Este ano, em que se comemora os 42 anos da Revolução de Abril e os 40 anos da Constituição da República, importa sublinhar que a luta pela liberdade e a democracia não é coisa do passado. A luta pela liberdade e a democracia é coisa do presente, de todos os dias. Luta pelo direito ao trabalho e ao trabalho com direitos; pelo direito à cultura; pelo direito à saúde; pelo direito à educação. Luta pelo direito às pensões e reformas e a uma velhice com dignidade; pelo reconhecimento de que é na obediência à Constituição da República Portuguesa que reside a fonte da soberania e da independência nacionais e da legalidade dos actos praticados pelo Estado.

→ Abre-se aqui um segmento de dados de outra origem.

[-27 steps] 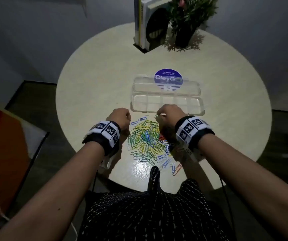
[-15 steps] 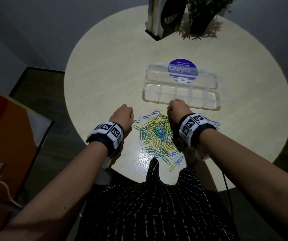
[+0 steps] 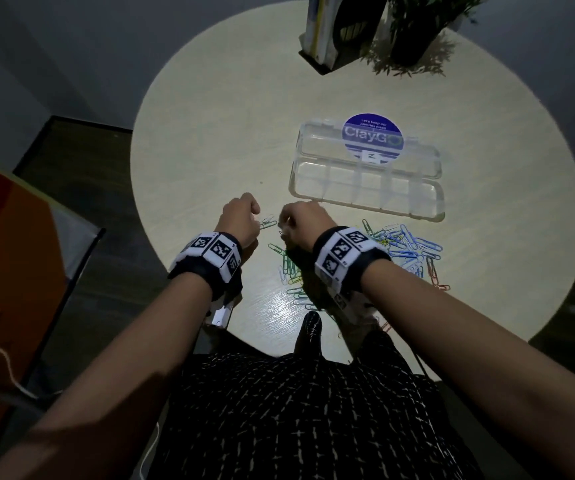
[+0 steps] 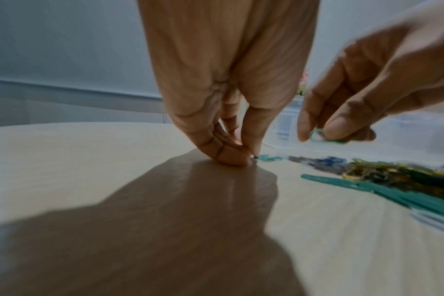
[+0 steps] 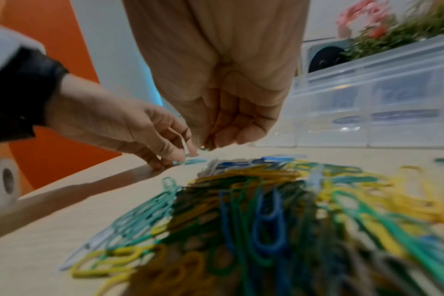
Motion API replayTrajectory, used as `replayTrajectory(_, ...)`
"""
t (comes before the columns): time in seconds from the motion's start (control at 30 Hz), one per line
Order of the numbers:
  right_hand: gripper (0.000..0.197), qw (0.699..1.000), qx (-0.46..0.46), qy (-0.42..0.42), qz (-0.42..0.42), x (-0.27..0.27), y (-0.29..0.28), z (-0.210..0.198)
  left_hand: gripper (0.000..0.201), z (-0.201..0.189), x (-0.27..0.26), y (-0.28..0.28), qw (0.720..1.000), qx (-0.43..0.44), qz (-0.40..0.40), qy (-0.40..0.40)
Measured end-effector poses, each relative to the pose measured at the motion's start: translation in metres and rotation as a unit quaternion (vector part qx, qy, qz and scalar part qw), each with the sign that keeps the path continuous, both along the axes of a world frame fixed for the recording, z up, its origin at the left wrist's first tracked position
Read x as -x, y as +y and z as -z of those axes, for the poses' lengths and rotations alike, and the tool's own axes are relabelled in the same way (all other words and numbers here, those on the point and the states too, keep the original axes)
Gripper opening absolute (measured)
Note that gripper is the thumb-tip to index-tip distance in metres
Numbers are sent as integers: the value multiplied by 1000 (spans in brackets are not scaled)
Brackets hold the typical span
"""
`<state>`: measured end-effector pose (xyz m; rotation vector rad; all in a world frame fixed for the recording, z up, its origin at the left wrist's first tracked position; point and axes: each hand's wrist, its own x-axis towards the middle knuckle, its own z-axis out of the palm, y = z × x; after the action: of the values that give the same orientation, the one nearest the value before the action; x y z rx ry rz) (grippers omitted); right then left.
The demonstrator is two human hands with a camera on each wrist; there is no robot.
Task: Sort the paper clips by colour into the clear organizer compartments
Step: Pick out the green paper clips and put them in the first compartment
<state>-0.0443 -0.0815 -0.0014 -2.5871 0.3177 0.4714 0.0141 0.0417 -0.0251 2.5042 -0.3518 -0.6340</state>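
Left fingers: the left hand (image 4: 228, 84) points down at the round pale wood-grain table (image 3: 210, 140); its fingertips (image 4: 237, 155) are bunched tight together on the tabletop, pinching the end of a teal-green paper clip (image 4: 269, 158) that lies flat there.
Right fingers: the right hand (image 3: 305, 221) hangs just beside the left, fingers curled inward; in the left wrist view its thumb and forefinger (image 4: 342, 128) nip a green paper clip (image 4: 317, 135) held clear of the table.
Hands together: close to each other but not touching, at the left edge of the clips.
Clip pile: a loose heap of plastic-coated paper clips (image 5: 279, 210) in green, yellow, blue and teal lies on the table under and beside the right wrist; in the head view a blue group (image 3: 414, 247) spreads out to the right, with a few red ones (image 3: 433, 275) at its near edge.
Organizer: the clear plastic organizer box (image 3: 365, 187) lies open beyond the pile, just past the right hand, its lid folded back flat; the row of compartments nearest the pile looks bare in the head view, though the plastic is too clear to be sure.
Sticker: a round blue sticker (image 3: 372, 138) shows through the lid.
Far edge: an upright stack of books (image 3: 324, 26) in a dark holder and a dark-potted green plant (image 3: 417, 26) stand side by side.
Wrists: each carries a black band with white coded markers (image 3: 343, 254).
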Motion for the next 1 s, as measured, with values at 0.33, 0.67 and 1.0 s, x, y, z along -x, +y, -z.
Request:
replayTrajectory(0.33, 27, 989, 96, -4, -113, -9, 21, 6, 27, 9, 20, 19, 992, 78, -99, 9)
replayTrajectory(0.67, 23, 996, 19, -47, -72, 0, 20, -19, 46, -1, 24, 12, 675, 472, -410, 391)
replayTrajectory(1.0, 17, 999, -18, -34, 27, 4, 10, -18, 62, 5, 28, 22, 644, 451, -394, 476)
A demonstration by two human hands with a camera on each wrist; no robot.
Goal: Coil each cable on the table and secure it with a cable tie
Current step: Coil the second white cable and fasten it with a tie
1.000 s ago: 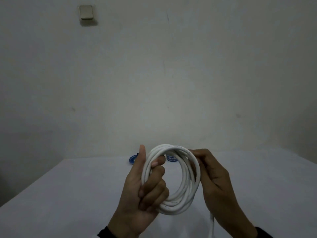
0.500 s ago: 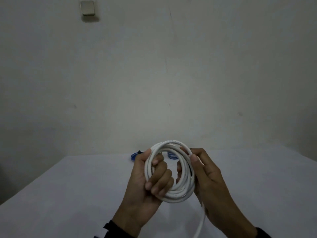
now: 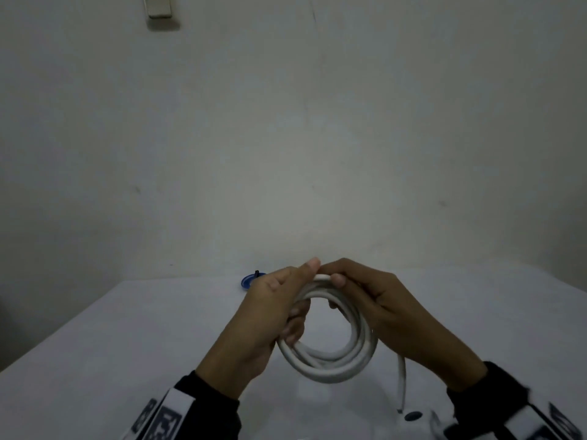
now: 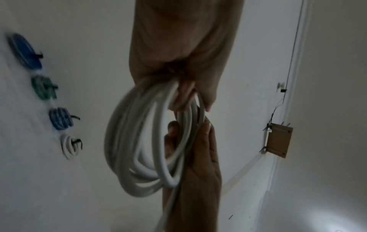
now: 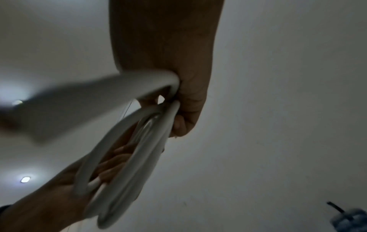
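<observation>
White cable coil held upright above the tabletop, gripped on both sides. Left hand curled round the coil's left arc, thumb on top; right hand pinching the coil's top right, loose tail hanging down just right of the coil. Beyond the coil, four tied bundles in a row: blue, green, blue, white.
</observation>
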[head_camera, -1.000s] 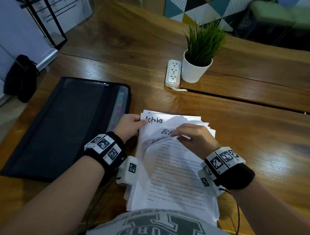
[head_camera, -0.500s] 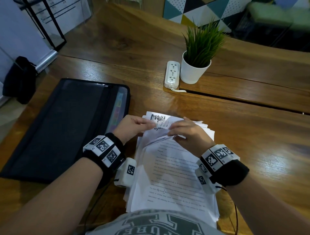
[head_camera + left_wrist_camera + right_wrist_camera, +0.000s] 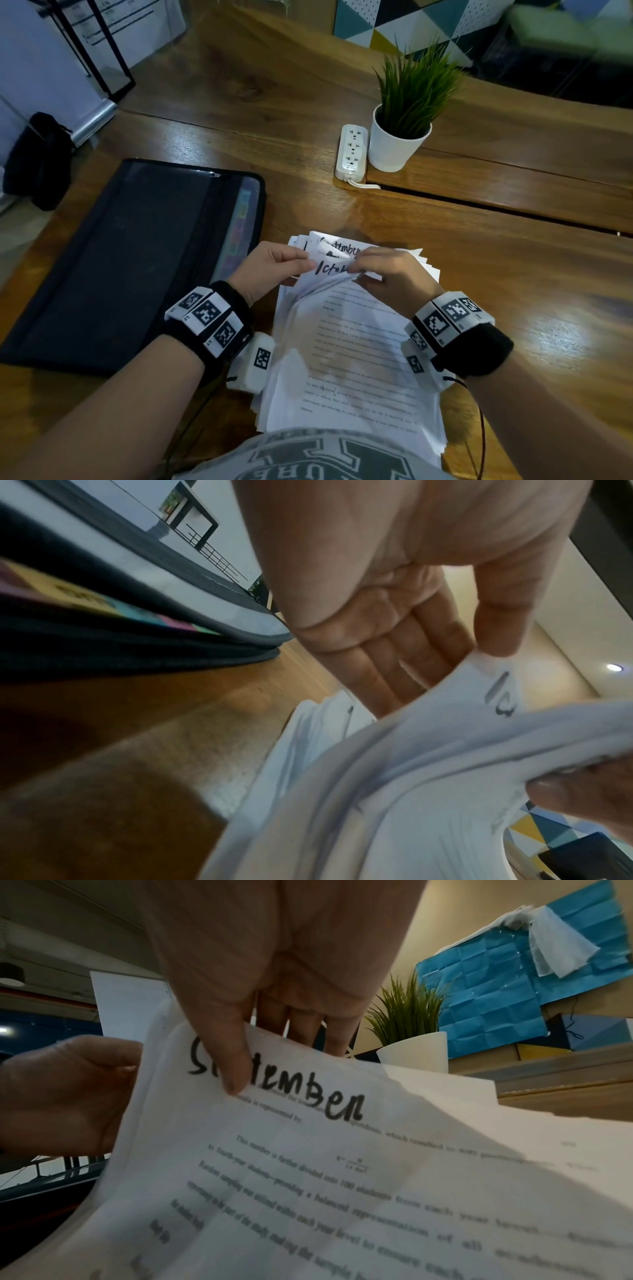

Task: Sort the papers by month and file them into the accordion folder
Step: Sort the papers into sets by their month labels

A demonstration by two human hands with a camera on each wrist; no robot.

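Both our hands work at the far edge of the stack of papers (image 3: 356, 346), which lies on the wooden table (image 3: 513, 294) right in front of us. Our left hand (image 3: 270, 270) pinches the upper left corners of the lifted sheets, thumb on top and fingers (image 3: 394, 669) underneath. Our right hand (image 3: 394, 277) grips the top edges beside it, its thumb (image 3: 232, 1058) pressed onto the handwritten heading of the September sheet (image 3: 342, 1150), fingers behind. In the head view a sheet with an "Octo…" heading (image 3: 334, 267) shows just nearer than the September one. To the left of the stack lies our black accordion folder (image 3: 130, 260), its coloured tabs (image 3: 239, 229) visible along the side facing the papers. Beyond stand a white power strip (image 3: 352, 150) and a potted plant (image 3: 407, 113), side by side.
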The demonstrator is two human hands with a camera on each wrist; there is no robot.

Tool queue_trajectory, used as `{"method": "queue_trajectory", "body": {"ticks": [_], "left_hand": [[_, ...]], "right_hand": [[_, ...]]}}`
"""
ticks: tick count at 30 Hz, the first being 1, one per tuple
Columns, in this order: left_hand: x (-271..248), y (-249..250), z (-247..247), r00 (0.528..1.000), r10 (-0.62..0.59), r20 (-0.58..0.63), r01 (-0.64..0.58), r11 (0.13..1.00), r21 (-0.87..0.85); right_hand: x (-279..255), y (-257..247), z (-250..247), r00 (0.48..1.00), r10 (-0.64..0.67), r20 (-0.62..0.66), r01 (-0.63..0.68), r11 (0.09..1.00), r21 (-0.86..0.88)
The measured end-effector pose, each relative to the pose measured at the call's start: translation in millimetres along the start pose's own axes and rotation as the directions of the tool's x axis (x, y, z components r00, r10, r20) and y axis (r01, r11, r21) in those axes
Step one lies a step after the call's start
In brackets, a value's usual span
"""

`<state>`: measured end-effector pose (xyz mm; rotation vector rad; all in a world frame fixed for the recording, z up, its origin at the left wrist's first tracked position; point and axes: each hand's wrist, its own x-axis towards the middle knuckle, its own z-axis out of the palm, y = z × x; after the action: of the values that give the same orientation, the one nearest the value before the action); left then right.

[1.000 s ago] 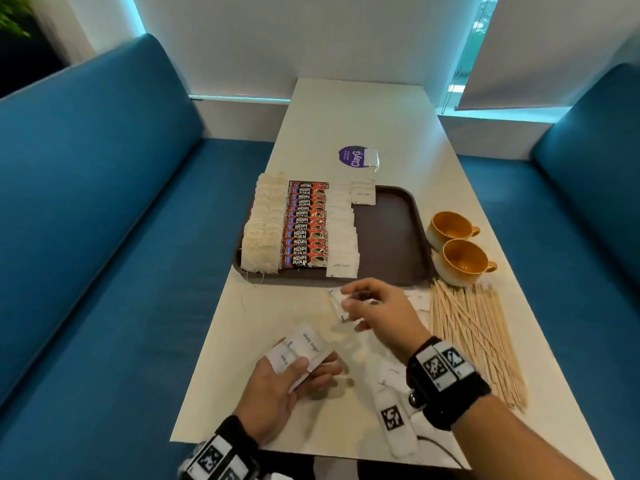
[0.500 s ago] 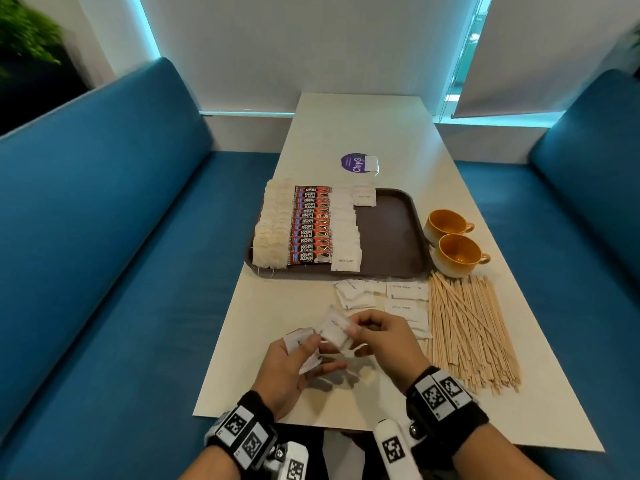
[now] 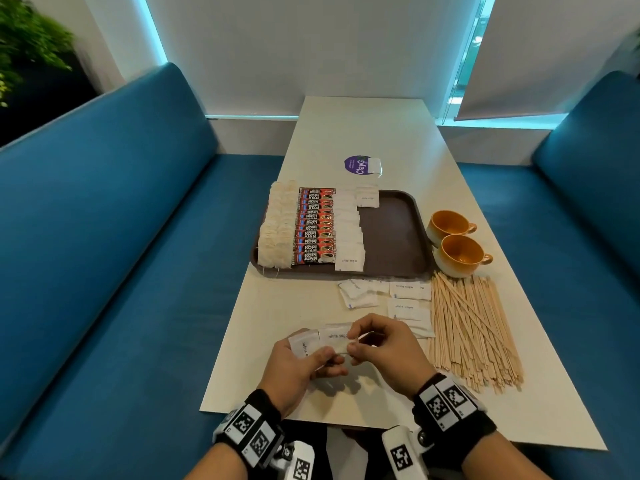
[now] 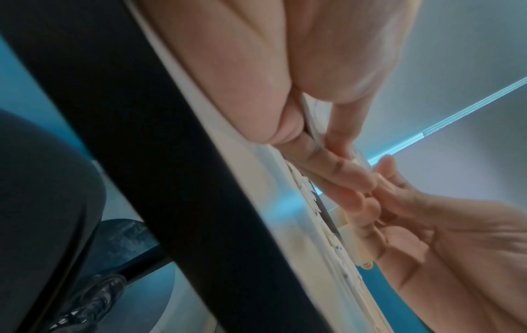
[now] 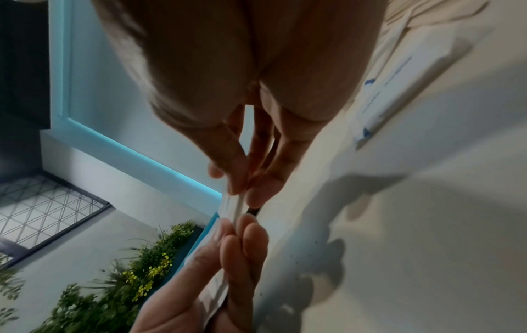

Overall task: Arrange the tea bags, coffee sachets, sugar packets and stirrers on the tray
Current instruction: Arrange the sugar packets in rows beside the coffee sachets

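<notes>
A brown tray holds a column of tea bags, a column of red coffee sachets and a column of white sugar packets. More loose sugar packets lie on the table in front of the tray. A pile of wooden stirrers lies at the right. Near the table's front edge my left hand holds a small stack of sugar packets. My right hand pinches the stack's right end. In the left wrist view the packets sit edge-on between thumb and fingers.
Two orange cups stand to the right of the tray, just behind the stirrers. A purple round sticker lies on the table beyond the tray. Blue benches flank the long white table.
My right hand came back from the loose packets with a sugar packet and brought it to the stack in my left hand. Both hands now meet near the front edge.
</notes>
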<state>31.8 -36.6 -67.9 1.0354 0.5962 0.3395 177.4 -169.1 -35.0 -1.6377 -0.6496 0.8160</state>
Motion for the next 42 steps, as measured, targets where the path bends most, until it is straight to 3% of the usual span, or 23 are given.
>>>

O referido artigo de Alberto Gonçalves inicia com a seguinte frase: «Um inglês célebre afirmou que o patriotismo é o último refúgio dos pulhas». Neste particular, AG não foi inovador, até teve de citar um inglês, e até se pode dizer que não anda sozinho ou, se quisermos, que anda cada vez mais acompanhado.

Olhando para a nossa história – ainda agora se comemorou os 125 anos da Revolta de 31 de Janeiro – percebe-se com clareza o dito do inglês. Quanto a quem o cita, Alberto Gonçalves, isto nada tem de contraditório, porque só se limita a reproduzir pulhices.